Beyond the war-ravaged port, Egypt really began to open her
formidable heart to us as we moved on right into the core
of the Sinai.
Making
up a sizeable slab of northern Egypt, this humbling region
holds the secrets of the country's oldest history and mystery,
for it's actually that 'great and terrible wilderness' described
in the Bible.
Like
any unfamiliar wilderness, the desert can be foreboding and
intimidating, but its ever-rolling film set landscape soon
instills a mesmerising sense of calm and wonder.
As we drove further in, the panorama changed swiftly and frequently
yet seamlessly, as nature's extremes melted together in the
blistering heat of summer. Colours came and went, light dazzled
then dulled, as we plunged into deep wadis, the torturous
road hemmed in by the shadowy bulk of jagged mountains.
Despite its dramatic setting, my map showed the desert road
to be quite simply 'nowhere' with nothing for mile upon mile.

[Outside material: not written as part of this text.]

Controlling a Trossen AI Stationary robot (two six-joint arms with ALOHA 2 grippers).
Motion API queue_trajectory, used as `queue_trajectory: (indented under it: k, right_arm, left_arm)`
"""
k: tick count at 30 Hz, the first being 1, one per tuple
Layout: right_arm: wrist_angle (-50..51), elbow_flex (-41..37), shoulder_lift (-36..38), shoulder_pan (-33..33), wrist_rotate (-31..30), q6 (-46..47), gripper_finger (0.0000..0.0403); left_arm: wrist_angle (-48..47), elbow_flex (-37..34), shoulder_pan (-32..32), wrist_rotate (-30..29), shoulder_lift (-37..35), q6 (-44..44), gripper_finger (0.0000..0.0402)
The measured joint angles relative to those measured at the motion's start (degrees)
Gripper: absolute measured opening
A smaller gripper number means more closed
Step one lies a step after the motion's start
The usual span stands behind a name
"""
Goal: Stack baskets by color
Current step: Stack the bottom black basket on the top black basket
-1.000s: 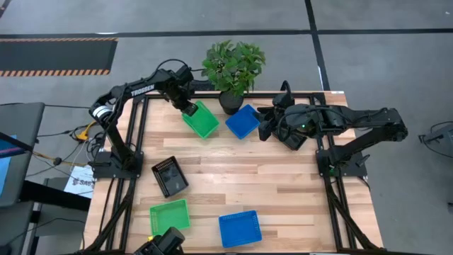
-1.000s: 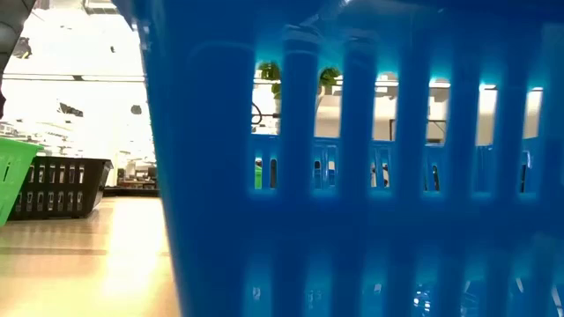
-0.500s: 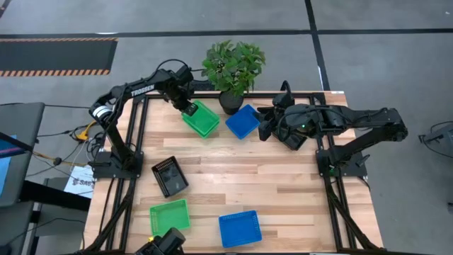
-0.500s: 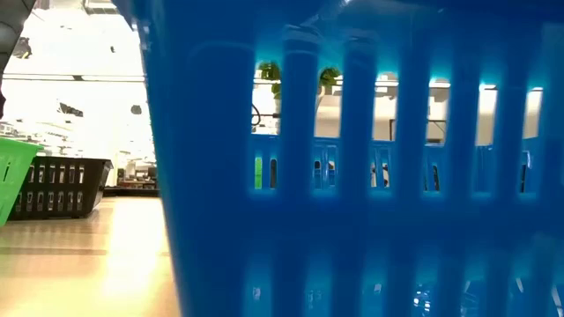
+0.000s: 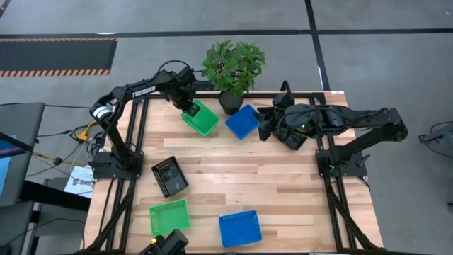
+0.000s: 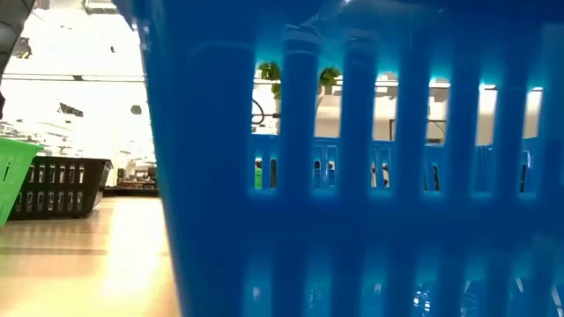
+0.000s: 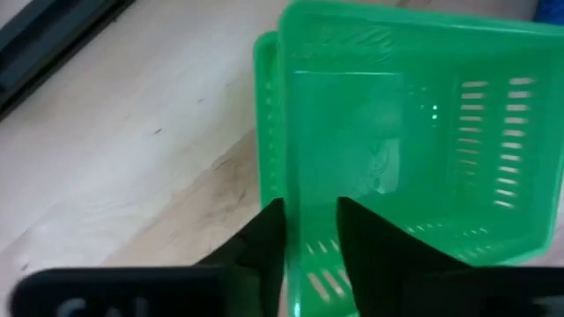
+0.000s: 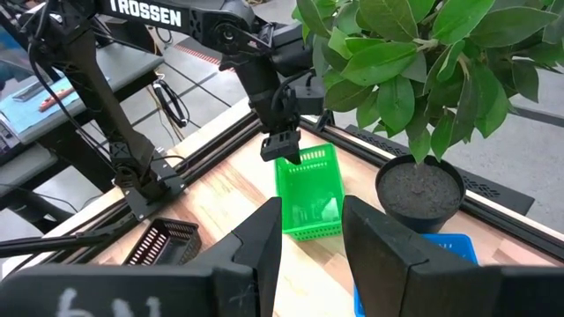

Yet the immense emptiness itself is intoxicating, as its savage
purity and the ear-aching silence that makes you shout just
to be sure you can still hear, should there be a sound to
be heard.
The
wild west sci-fi scrubland of the Sinai stretches for a boot-busting
24,000 square miles. Often barren, always desolate and frequently
dangerous, the Sinai is never a land you could become blasé
about. Just as you feel you're accustomed to its charms and
challenges, it throws something unexpected at you. Trekking
through it for hours, the blurring horizon becomes bleaker
and bleaker until its suddenly broken by stunning lakes of
turquoise and aquamarine. The sun dances silver spangles over
the shimmering surface, and choppy waves toss up flashes of
white as they collide. Like a fascinating folly, it's frighteningly
hard to resist a diversion, a stroll in their direction just
in case… Ignored, they eventually fade like phantoms, as all
good mirages do.
Mirages,
miracles, they're pretty much old hat in Sinai, as I discovered
on my 'journey of self discovery' and pilgrimage to its spiritual
center-Mesa Jebel aka Mount Sinai herself…
Mount
Sinai is a hard faced hulk of grey and red granite, looming
like a crumpled iron mass shot through with rust. Its summit
is a point of pilgrimage for thousands each year, and so I
found myself at its rocky feet at 2am one unforgettable night
in July…
Climbing
through the night avoids the punishing heat of the Egyptian
summer and an early start ensures a spectacular reward-the
sunrise of a lifetime viewed from the summit. I'd opted for
the easier of the two routes up to the 2285m peak: the 'camel
path' is a winding track gently snaking its way up two thirds
of the slope. There it joins the route favoured by devout
pilgrims -the Steps of Repentance, 3000 in all, and many over
a metre high.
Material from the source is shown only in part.